■ Your assignment ■
I'd like an exact copy of every line from the start of the entries below through the line containing "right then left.", please.

■ Collected data entries ■
········
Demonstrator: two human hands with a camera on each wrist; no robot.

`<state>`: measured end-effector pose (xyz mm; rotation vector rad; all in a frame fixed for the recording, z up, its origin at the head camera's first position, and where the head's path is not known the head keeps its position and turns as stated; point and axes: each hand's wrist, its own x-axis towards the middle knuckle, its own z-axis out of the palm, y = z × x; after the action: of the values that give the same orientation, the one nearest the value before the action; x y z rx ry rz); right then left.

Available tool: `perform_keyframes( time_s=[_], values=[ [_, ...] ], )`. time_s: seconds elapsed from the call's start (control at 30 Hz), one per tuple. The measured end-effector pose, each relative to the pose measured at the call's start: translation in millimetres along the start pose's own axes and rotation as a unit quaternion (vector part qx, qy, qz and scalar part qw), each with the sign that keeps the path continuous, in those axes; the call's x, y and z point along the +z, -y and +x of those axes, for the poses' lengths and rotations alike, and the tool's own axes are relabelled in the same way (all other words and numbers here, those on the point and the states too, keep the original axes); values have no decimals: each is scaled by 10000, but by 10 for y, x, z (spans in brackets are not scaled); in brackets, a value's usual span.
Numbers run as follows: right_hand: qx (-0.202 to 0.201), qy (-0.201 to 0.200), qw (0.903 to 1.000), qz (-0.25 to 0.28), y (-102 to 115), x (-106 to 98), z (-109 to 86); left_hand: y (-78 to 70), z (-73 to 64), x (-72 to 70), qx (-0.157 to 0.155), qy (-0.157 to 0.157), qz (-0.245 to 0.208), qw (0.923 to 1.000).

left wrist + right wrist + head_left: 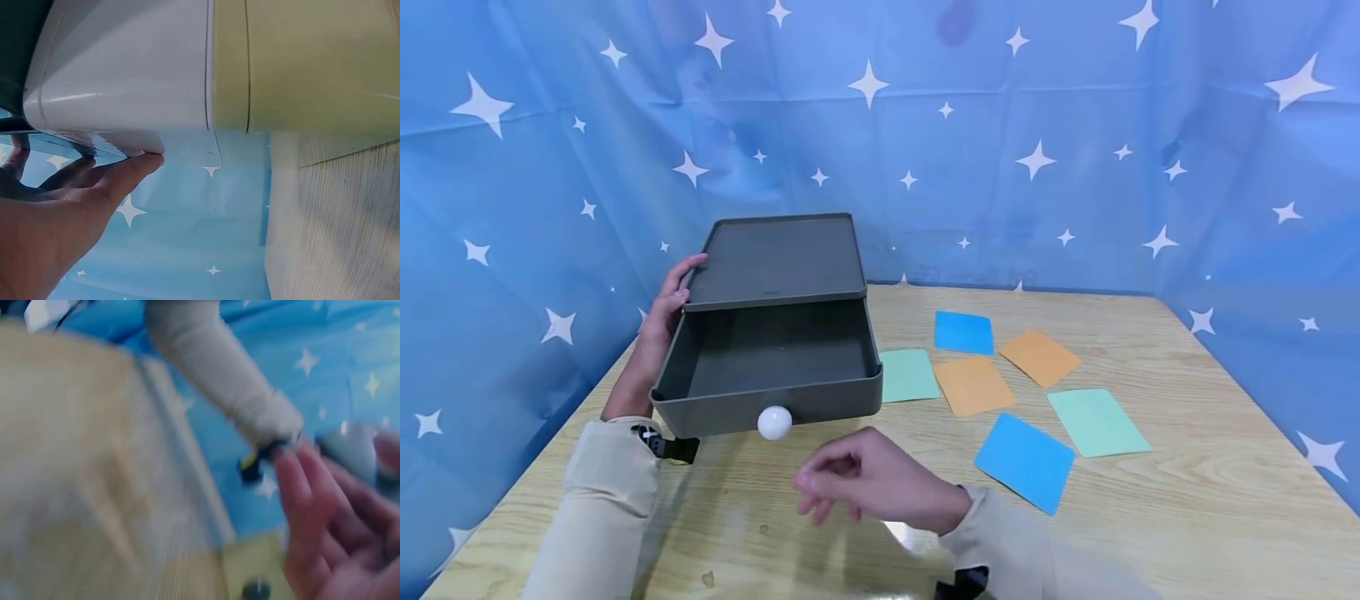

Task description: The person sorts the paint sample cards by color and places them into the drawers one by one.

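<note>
A dark grey drawer box (786, 254) stands on the left half of the table, its drawer (782, 354) pulled out towards me. Nothing lies inside the drawer, as far as I can see. A round white knob (774, 422) sits on the drawer front. My left hand (664, 312) rests against the box's left side, fingertips close to the top edge. From the left wrist, that hand (81, 194) has its thumb and fingers spread along the side wall. My right hand (868, 479) hovers in front of the drawer, right of the knob, with loosely bent fingers around nothing.
To the right of the box, several coloured square sheets lie flat: blue (1025, 462), orange (973, 386) and pale green (1099, 422) among them. A blue curtain (955, 142) with white stars hangs behind and beside the wooden table (1225, 500).
</note>
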<state>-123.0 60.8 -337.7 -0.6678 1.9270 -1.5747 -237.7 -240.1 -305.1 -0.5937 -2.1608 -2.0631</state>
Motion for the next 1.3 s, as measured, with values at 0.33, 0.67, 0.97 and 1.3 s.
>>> perform_keyframes(
  time_s=[0.33, 0.67, 0.97, 1.3],
  values=[
    [-23, 938, 9881, -1217, -227, -744, -27, -8, 15, 13, 48, -33, 75, 10000],
    [-166, -661, 9368, -3431, -374, -1462, 353, 21, 7, 17, -16, -39, -35, 10000],
    [391, -678, 8727, -4820, -505, -1630, 647, 23, -19, 28, -28, -76, -87, 9999],
    [853, -389, 8535, -5125, -473, -1682, 763, 13, -6, 10, -31, -127, -24, 9999]
  ],
)
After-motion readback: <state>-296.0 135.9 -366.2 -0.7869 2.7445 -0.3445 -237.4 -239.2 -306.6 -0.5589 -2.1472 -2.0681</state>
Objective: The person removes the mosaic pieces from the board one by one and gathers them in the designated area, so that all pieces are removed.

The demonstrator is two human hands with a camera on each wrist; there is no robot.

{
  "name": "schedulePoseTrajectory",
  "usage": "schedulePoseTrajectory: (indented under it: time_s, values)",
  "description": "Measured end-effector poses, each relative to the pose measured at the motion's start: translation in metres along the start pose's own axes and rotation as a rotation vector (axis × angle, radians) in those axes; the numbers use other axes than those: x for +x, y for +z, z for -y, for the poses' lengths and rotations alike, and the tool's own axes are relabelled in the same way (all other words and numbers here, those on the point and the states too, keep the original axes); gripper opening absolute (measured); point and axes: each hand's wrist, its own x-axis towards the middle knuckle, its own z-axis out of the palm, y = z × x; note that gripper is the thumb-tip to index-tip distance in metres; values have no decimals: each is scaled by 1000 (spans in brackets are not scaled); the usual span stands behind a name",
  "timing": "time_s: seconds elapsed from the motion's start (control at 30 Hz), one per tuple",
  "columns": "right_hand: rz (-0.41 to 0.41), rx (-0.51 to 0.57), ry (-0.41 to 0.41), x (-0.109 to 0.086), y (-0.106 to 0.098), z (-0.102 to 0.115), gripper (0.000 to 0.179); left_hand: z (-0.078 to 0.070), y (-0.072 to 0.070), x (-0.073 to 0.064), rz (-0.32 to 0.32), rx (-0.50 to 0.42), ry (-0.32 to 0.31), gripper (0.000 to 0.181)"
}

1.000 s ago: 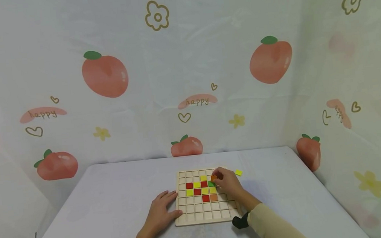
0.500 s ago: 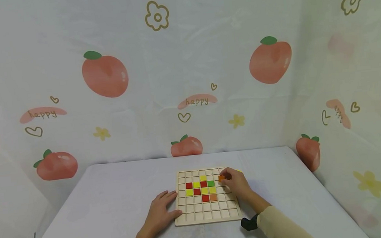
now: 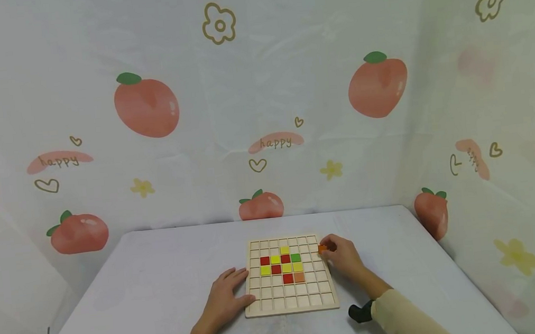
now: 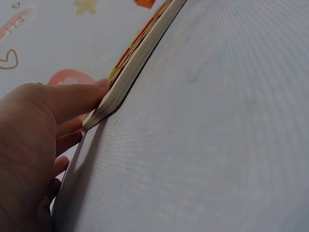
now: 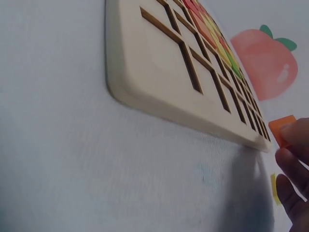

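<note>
A pale wooden grid board (image 3: 290, 291) lies on the table, with several red, yellow, green and orange square tiles set in its middle cells. My left hand (image 3: 225, 298) rests at the board's left side, fingers spread; the thumb (image 4: 79, 99) touches the near corner in the left wrist view. Thumb and fingers of my right hand (image 3: 344, 258) pinch an orange tile (image 3: 322, 248), which overlaps the board's right edge in the head view. A yellow tile (image 5: 275, 189) shows beside the right fingers in the right wrist view; the hand hides it from the head camera.
The white-covered table (image 3: 163, 287) extends around the board on all sides. Behind it hangs a pale curtain (image 3: 260, 83) printed with peaches and flowers. A black wrist device (image 3: 360, 312) sits at the right sleeve (image 3: 407, 316).
My right hand has moved right with the orange tile, from over the green tile to the board's right edge. The hand now covers the loose yellow tile. My left hand has stayed in place.
</note>
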Motion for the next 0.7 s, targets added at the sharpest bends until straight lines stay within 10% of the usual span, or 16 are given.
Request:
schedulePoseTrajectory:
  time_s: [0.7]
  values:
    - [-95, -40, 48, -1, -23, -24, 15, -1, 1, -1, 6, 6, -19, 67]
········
■ Result for this task ■
Demonstrator: two human hands with a camera on each wrist; no robot.

`<state>`: measured end-effector pose (xyz mm; rotation vector rad; all in a frame fixed for the recording, z up, its origin at the head camera's first position, and where the head's path is not known the head keeps its position and turns as stated; point and axes: each hand's wrist, its own x-axis towards the middle knuckle, its own z-axis out of the palm, y = z × x; after the action: of the values that give the same orientation, the one nearest the value before the action; x y z rx ry rz); right then left.

For this exercise, nothing further remains.